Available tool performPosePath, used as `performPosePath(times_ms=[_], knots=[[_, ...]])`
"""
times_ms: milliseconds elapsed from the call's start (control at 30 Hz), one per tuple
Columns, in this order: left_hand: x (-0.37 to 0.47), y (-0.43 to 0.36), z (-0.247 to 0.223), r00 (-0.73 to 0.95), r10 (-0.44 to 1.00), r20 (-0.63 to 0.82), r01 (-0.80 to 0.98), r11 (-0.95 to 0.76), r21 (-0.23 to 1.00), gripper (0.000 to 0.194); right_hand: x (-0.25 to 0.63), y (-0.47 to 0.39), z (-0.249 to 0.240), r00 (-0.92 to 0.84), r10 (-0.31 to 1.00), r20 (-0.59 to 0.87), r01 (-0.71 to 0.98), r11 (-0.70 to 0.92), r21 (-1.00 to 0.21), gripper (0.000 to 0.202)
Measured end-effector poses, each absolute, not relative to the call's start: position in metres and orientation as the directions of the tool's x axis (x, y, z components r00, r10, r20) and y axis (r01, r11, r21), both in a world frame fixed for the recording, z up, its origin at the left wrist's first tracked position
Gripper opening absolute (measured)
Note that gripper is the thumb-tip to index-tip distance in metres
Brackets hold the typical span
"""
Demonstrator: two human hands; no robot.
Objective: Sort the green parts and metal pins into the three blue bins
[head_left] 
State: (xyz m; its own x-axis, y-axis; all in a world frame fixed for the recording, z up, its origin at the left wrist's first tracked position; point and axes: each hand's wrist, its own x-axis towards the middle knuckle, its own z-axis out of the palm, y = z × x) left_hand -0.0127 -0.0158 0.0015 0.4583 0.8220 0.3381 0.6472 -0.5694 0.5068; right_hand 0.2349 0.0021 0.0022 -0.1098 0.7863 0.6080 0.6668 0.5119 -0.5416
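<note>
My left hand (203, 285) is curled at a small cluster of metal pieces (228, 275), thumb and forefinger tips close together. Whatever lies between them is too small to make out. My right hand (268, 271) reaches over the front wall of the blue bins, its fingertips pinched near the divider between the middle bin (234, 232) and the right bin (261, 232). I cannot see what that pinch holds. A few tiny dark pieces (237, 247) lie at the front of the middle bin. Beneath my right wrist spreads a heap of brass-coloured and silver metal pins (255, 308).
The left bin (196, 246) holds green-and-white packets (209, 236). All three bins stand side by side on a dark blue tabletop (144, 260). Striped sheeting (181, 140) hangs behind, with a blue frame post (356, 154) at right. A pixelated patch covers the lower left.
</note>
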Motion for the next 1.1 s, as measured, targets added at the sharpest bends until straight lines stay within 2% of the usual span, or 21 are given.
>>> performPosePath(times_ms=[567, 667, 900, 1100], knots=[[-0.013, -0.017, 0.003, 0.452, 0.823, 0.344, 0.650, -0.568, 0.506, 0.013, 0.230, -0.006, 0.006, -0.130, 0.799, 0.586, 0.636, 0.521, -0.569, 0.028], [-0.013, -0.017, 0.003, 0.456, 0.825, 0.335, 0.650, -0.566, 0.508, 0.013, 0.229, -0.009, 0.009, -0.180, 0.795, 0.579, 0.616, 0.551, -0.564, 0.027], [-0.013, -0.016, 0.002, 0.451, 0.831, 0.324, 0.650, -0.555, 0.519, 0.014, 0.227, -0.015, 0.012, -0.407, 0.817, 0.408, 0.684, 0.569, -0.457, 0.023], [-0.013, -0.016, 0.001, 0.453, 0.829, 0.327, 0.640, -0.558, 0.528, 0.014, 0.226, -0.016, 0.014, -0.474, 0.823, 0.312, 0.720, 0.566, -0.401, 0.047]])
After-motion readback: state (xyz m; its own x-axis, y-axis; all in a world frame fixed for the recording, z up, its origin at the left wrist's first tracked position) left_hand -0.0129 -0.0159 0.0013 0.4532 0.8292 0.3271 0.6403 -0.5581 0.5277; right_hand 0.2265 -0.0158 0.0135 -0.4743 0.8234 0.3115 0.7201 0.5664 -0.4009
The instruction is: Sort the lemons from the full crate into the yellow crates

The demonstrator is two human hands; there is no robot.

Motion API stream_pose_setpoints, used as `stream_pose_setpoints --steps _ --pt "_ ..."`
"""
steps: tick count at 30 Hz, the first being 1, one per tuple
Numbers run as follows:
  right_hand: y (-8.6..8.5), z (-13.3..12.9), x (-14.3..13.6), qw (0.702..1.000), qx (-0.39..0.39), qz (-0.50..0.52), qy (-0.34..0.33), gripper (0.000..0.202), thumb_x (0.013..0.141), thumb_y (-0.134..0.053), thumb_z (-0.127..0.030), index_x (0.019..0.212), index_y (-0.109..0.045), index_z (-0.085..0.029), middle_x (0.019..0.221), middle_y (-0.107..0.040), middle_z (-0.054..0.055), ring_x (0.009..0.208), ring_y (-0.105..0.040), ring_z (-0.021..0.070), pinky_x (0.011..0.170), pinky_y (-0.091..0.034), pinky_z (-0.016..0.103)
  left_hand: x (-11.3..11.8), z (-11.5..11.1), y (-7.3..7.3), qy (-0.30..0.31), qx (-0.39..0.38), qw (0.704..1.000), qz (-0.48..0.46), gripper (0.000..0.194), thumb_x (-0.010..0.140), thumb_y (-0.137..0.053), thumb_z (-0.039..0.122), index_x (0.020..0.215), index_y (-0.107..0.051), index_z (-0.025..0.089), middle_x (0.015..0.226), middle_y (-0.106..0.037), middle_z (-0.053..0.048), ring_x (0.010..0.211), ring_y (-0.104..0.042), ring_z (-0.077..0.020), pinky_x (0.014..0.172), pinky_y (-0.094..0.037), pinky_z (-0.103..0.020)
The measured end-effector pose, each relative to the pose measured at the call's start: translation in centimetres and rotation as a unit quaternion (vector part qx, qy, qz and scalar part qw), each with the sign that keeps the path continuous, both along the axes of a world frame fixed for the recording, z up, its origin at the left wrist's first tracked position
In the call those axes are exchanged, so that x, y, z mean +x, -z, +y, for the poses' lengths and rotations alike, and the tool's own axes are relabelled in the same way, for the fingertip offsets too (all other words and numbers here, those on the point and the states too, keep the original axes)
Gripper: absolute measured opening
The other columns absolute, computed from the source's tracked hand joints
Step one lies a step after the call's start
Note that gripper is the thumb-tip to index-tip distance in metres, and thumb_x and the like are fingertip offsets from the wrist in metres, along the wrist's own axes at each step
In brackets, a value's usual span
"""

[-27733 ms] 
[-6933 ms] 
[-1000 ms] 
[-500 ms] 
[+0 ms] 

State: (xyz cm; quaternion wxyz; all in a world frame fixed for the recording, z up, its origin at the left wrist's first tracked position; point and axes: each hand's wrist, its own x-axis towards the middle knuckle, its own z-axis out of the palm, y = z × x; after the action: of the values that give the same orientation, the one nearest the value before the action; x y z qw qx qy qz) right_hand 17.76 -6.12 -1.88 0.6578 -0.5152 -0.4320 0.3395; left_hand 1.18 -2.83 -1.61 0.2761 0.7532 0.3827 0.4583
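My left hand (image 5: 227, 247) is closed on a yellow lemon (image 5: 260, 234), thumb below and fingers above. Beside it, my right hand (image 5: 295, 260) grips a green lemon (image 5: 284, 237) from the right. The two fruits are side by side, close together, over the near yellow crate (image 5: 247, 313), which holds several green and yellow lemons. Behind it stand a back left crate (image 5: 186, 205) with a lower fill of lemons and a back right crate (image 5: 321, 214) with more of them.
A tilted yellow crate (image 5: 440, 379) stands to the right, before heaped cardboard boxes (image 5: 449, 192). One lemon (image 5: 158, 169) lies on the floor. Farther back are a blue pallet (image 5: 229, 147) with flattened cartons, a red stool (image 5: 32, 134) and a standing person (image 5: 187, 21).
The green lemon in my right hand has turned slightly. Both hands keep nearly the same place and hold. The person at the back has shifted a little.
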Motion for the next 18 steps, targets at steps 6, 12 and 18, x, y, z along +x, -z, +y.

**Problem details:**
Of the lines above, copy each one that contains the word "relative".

**Exercise output:**
Measured end-effector poses, each absolute, not relative to the call's start: position in metres and orientation as the directions of the tool's x axis (x, y, z components r00, r10, r20) and y axis (r01, r11, r21), both in a world frame fixed for the recording, z up, its origin at the left wrist's first tracked position
The measured end-effector pose, each relative to the pose measured at the call's start: translation in centimetres and rotation as a unit quaternion (vector part qx, qy, qz and scalar part qw), each with the sign that keeps the path continuous, both along the axes of a world frame fixed for the recording, z up, its origin at the left wrist's first tracked position

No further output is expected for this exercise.